-- Directions for this task --
Count how many lines in this material contain "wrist". The answer is that number alone.
***** Material provided
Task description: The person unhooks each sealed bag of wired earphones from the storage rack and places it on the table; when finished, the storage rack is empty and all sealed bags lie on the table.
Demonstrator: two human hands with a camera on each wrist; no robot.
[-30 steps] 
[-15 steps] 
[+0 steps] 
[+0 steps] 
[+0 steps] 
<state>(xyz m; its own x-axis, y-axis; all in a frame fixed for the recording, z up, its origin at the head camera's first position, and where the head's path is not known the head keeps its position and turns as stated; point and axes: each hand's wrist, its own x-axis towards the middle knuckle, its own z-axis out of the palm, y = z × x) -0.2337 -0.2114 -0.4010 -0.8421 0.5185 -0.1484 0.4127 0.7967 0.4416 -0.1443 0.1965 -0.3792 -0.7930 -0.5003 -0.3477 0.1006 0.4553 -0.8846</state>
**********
-- Output below --
2